What to produce: Leaving the pictures aside, return the listing exactly as it appears.

___ Supplied data

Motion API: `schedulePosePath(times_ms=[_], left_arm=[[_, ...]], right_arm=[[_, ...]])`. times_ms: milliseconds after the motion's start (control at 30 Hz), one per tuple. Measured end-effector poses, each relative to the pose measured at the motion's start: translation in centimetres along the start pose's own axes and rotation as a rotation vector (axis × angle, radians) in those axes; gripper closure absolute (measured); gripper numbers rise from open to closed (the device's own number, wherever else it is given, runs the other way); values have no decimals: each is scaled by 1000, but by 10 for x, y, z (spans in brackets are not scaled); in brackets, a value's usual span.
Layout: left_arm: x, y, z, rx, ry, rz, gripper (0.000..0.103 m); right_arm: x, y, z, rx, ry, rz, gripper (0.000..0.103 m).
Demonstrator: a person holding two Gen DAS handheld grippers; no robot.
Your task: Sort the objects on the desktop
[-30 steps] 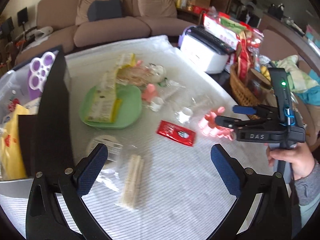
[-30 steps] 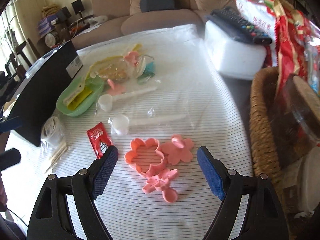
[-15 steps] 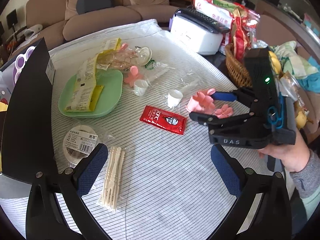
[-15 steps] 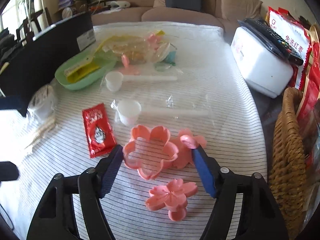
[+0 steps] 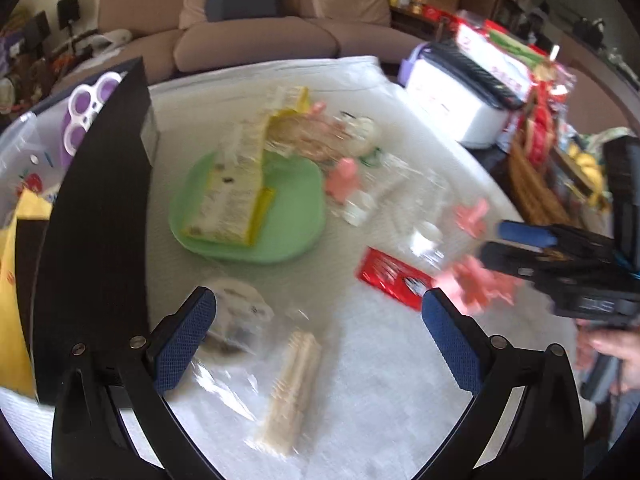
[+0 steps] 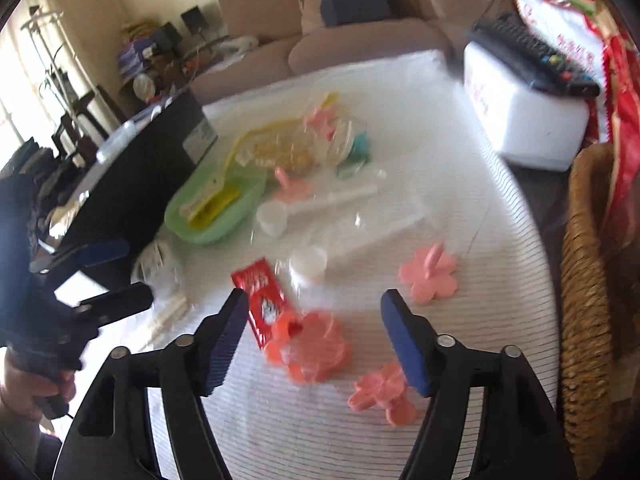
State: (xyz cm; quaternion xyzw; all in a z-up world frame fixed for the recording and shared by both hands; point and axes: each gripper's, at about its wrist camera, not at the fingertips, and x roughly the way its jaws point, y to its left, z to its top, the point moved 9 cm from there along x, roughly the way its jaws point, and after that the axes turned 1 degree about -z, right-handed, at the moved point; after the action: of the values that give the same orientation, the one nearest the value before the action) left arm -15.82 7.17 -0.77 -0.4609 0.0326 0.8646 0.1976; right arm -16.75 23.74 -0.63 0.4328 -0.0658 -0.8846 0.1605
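Far left, the left gripper (image 5: 320,312) hangs over the bench (image 5: 380,380), jaws wide and empty, a bag of pale sticks (image 5: 292,392) lying between them. Centre, the red sauce packet (image 6: 262,300) sits beside the pink flower-shaped ring (image 6: 308,346). The right gripper (image 6: 314,338) has its jaws opening around that ring, pads not touching it. I'd say centre the ring between the pads, keep clear of the packet, and close gently on its petals. Right of it lie the small pink flower (image 6: 384,394) and the flat pink flower (image 6: 428,274).
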Motion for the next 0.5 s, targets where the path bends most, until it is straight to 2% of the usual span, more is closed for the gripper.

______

Written answer:
Motion API: `schedulePosePath(times_ms=[_], left_arm=[[_, ...]], right_arm=[[_, ...]])`. times_ms: milliseconds after the motion's start (control at 30 Hz), one per tuple. Measured end-effector poses, each relative to the pose measured at the motion's start: translation in centimetres along the start pose's own axes and rotation as a rotation vector (axis × angle, radians) in those axes; gripper closure absolute (measured); gripper numbers rise from open to closed (the device's own number, wherever else it is given, runs the other way); values have no decimals: each is scaled by 1000, but by 10 for x, y, z (spans in brackets are not scaled); in brackets, a value's usual span.
Layout: left_arm: x, y, z, rx, ry, rz, gripper (0.000..0.103 m); right_arm: x, y, z, rx, ry, rz, gripper (0.000..0.103 m).
Demonstrator: a person holding two Gen DAS handheld grippers; no robot.
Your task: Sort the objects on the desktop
[-30 steps] 
[-30 steps] 
[-15 steps] 
[-15 steps] 
[+0 steps] 
[+0 steps] 
State: (xyz cm; quaternion xyzw; all in a z-up world frame fixed for the recording and shared by both hands; point and axes: each gripper's, at about its wrist camera, not at the fingertips, and x roughly the way its jaws point, y to its left, z to its top, the point moved 9 cm from there along x, roughly the way its jaws point, and after that the axes turned 1 degree about -z, right-handed, at the moved point; after the action: of the values that give the same orientation, the one nearest the value before the action) left arm -15.82 7.17 -0.77 -0.4609 0.0326 0.8646 0.1976; right arm -16.75 23.74 -0.63 0.4328 -0.0658 -0.8846 0.1605
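Far left, the left gripper (image 5: 320,312) hangs over the bench (image 5: 380,380), jaws wide and empty, a bag of pale sticks (image 5: 292,392) lying between them. Centre, the red sauce packet (image 6: 262,300) sits beside the pink flower-shaped ring (image 6: 308,346). The right gripper (image 6: 314,338) has its jaws opening around that ring, pads not touching it. I'd say centre the ring between the pads, keep clear of the packet, and close gently on its petals. Right of it lie the small pink flower (image 6: 384,394) and the flat pink flower (image 6: 428,274).
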Motion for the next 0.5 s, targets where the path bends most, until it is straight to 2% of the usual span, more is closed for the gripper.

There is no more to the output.